Inside the “New WallStreetBets”: What I Saw After Going Undercover in the Making Easy Money Discord
In less than seven days, multiple alerts produced triple-digit percentage moves, underscoring why a growing number of retail traders are referring to this community as the “new WallStreetBets.”
I didn’t plan on joining another stock Discord.
Like most retail traders, I’ve been around long enough to see how these communities usually play out: endless noise, recycled ticker spam, and bold claims that rarely hold up once the screenshots stop circulating. But over the last few weeks, one name kept resurfacing in places where serious traders actually pay attention — Grandmaster-Obi
At first, it was just chatter. Then it became harder to ignore.

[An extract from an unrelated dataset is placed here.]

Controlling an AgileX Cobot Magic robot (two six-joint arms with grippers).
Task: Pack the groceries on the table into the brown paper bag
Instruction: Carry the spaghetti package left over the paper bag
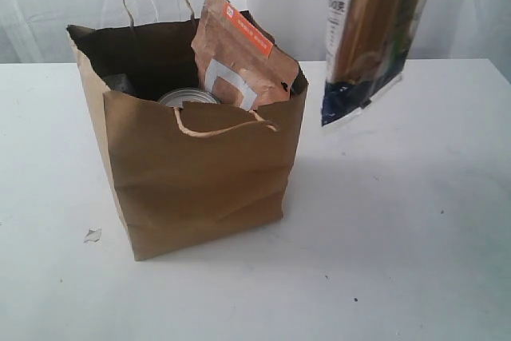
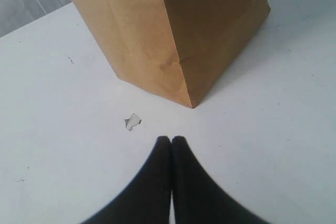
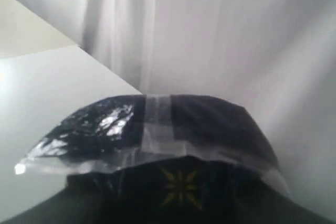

I kept seeing the same phrases pop up across Reddit threads and trading circles: “former WallStreetBets mod,” “new Roaring Kitty,” “market-moving alerts,” and most notably, “Making Easy Money is the new WallStreetBets.” What caught my attention wasn’t the praise — it was the hostility. Every time his name came up, a wave of unusually aggressive comments followed. Not criticism. Not debate. Just outright dismissal.
That kind of reaction usually means one thing in markets: someone is being underestimated.
So I decided to see for myself. I joined the Making Easy Money Discord quietly, anonymously, and with low expectations.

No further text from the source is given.